Copy the data exactly as it appears, and do not include any pictures.

* * * * * * * * *

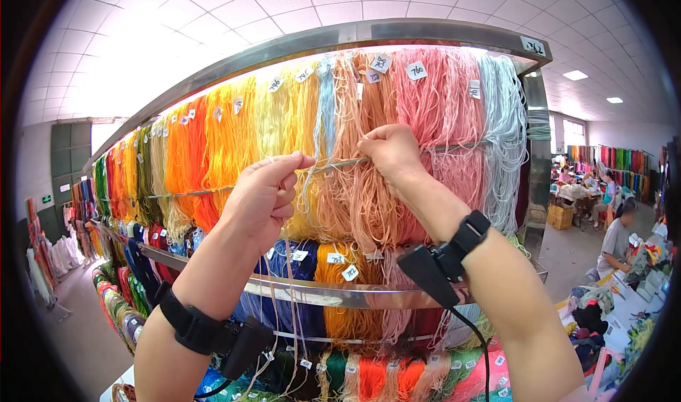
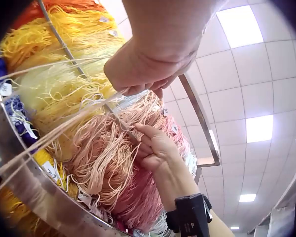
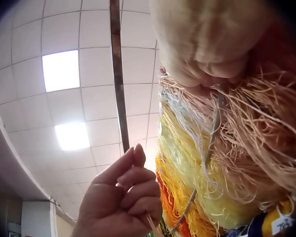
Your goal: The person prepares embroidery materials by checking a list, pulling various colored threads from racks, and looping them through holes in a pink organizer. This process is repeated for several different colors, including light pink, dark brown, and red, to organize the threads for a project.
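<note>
My left hand is raised in front of the yellow skeins, fingers curled and thumb against the forefinger. It grips thin pale threads, which trail down past the rack's lower rail. To its right, my right hand pinches at the peach thread skeins, right by the grey cord that runs across the hanging threads. Its fingertips are partly hidden in the head view; in the right wrist view peach strands spread out beside the curled fingers. Light-blue strands hang between the two hands.
A metal rack carries rows of coloured skeins with numbered paper tags. Pink skeins hang right of the peach ones. Below runs a metal rail with more skeins under it. A seated person is at a cluttered table far right.
</note>
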Tool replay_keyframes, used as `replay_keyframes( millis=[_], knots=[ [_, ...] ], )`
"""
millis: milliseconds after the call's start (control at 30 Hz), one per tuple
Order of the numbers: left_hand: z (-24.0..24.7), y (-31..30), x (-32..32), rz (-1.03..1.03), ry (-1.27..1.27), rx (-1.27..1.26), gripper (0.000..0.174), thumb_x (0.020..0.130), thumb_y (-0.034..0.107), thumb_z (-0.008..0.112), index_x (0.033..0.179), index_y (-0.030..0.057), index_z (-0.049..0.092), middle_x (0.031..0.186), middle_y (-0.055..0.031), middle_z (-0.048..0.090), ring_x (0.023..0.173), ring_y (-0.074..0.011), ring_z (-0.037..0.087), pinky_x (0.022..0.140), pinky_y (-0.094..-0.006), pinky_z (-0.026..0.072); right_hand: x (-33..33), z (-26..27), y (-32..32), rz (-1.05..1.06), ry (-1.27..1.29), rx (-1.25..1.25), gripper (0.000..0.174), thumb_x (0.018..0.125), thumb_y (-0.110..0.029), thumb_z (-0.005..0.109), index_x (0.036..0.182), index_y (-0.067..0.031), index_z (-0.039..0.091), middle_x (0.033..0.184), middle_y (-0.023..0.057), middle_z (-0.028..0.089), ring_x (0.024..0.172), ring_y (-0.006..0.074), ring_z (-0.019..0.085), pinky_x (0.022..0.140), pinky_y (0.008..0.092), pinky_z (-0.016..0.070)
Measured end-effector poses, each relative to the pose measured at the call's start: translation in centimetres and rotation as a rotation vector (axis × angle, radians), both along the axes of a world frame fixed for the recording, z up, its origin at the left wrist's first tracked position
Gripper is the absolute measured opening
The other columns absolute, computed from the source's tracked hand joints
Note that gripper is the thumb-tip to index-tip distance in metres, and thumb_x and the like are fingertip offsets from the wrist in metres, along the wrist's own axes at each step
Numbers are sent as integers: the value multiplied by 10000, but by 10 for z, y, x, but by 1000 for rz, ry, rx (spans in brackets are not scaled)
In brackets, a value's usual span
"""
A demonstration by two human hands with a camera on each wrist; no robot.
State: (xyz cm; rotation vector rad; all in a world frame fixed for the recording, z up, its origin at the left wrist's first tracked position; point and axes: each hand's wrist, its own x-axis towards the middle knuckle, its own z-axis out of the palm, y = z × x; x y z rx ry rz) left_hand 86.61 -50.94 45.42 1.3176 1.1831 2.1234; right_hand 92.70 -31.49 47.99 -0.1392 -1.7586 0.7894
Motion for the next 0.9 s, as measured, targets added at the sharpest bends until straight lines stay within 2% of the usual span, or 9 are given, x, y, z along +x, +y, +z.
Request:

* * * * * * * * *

Exercise output:
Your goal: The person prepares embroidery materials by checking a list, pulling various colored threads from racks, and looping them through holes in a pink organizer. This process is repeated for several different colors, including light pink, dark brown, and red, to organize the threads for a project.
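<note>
My left hand is raised in front of the yellow skeins, fingers curled and thumb against the forefinger. It grips thin pale threads, which trail down past the rack's lower rail. To its right, my right hand pinches at the peach thread skeins, right by the grey cord that runs across the hanging threads. Its fingertips are partly hidden in the head view; in the right wrist view peach strands spread out beside the curled fingers. Light-blue strands hang between the two hands.
A metal rack carries rows of coloured skeins with numbered paper tags. Pink skeins hang right of the peach ones. Below runs a metal rail with more skeins under it. A seated person is at a cluttered table far right.
</note>
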Tool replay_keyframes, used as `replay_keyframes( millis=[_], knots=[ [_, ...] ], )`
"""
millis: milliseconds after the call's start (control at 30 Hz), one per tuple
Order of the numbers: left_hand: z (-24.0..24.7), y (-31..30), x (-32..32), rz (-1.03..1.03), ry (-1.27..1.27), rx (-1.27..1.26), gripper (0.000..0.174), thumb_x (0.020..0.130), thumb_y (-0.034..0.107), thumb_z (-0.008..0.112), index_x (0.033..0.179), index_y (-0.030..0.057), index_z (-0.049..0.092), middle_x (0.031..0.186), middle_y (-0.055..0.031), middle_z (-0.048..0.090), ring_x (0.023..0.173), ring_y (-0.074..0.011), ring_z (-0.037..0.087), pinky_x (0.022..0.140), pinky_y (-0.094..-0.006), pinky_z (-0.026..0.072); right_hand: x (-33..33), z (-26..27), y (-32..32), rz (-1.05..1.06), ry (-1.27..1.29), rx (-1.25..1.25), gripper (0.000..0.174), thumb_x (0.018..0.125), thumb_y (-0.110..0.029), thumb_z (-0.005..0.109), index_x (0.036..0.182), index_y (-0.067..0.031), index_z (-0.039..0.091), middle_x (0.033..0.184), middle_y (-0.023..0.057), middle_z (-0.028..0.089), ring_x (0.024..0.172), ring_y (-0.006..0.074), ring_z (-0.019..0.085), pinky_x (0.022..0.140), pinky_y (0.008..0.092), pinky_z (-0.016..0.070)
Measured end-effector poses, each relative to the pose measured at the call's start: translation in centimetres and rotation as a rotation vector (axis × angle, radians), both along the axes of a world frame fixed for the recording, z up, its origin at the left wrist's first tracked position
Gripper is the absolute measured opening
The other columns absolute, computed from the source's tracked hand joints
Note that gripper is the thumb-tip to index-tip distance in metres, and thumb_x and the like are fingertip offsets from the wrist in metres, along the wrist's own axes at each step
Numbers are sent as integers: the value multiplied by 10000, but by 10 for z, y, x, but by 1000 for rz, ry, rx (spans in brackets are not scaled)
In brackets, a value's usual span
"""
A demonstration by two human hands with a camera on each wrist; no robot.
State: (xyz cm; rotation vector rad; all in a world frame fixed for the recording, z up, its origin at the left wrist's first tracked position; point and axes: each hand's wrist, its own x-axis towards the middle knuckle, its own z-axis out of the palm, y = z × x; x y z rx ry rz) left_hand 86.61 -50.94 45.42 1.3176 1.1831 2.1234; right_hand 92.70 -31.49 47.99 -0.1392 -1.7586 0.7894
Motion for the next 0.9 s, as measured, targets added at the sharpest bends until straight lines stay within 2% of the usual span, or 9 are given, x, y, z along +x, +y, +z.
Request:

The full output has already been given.